*** Opening SUPPLIED RECORDS ***

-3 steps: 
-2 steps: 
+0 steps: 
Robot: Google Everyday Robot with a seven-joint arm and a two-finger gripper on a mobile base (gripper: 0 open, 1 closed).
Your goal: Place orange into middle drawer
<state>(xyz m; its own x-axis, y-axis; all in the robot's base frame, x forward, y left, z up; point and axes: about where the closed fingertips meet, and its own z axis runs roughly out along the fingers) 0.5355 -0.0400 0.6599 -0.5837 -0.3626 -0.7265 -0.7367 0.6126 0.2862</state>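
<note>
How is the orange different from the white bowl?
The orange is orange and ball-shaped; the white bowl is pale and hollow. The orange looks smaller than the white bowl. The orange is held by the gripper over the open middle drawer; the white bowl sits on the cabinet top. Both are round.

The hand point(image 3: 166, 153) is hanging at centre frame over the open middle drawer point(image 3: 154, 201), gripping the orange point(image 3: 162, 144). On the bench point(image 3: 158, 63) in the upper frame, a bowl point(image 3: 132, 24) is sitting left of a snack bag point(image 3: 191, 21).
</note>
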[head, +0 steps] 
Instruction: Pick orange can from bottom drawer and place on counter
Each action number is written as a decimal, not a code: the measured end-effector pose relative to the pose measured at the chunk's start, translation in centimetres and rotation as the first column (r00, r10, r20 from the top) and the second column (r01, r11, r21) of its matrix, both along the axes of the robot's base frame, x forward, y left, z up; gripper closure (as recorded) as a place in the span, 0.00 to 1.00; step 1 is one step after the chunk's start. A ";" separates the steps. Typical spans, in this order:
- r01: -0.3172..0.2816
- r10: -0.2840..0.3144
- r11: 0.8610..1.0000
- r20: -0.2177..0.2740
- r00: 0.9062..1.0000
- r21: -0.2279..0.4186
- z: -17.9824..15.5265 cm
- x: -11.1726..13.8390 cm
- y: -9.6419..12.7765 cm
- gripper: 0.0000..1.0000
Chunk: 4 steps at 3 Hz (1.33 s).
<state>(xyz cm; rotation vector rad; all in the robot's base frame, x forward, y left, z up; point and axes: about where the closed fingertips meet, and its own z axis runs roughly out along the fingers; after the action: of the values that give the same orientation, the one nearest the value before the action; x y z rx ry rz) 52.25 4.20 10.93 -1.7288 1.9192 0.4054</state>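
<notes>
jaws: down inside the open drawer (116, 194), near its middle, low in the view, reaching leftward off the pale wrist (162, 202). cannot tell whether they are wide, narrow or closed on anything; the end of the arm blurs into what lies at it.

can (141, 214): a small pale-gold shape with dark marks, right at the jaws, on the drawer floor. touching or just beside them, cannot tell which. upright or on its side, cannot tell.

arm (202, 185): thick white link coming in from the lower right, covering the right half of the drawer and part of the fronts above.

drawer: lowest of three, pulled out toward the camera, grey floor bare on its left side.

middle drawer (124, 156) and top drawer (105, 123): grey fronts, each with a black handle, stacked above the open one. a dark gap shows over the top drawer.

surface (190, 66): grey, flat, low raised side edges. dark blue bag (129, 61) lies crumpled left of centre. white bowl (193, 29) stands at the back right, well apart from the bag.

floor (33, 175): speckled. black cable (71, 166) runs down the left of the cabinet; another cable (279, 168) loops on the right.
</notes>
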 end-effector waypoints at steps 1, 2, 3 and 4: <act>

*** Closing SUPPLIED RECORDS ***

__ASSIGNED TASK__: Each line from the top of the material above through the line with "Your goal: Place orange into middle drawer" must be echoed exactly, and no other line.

__ANSWER TO THIS EXERCISE__:
-3 steps: 
-2 steps: 
+0 steps: 
Robot: Google Everyday Robot with a seven-joint arm and a two-finger gripper on a mobile base (gripper: 0 open, 1 closed).
Your goal: Place orange into middle drawer

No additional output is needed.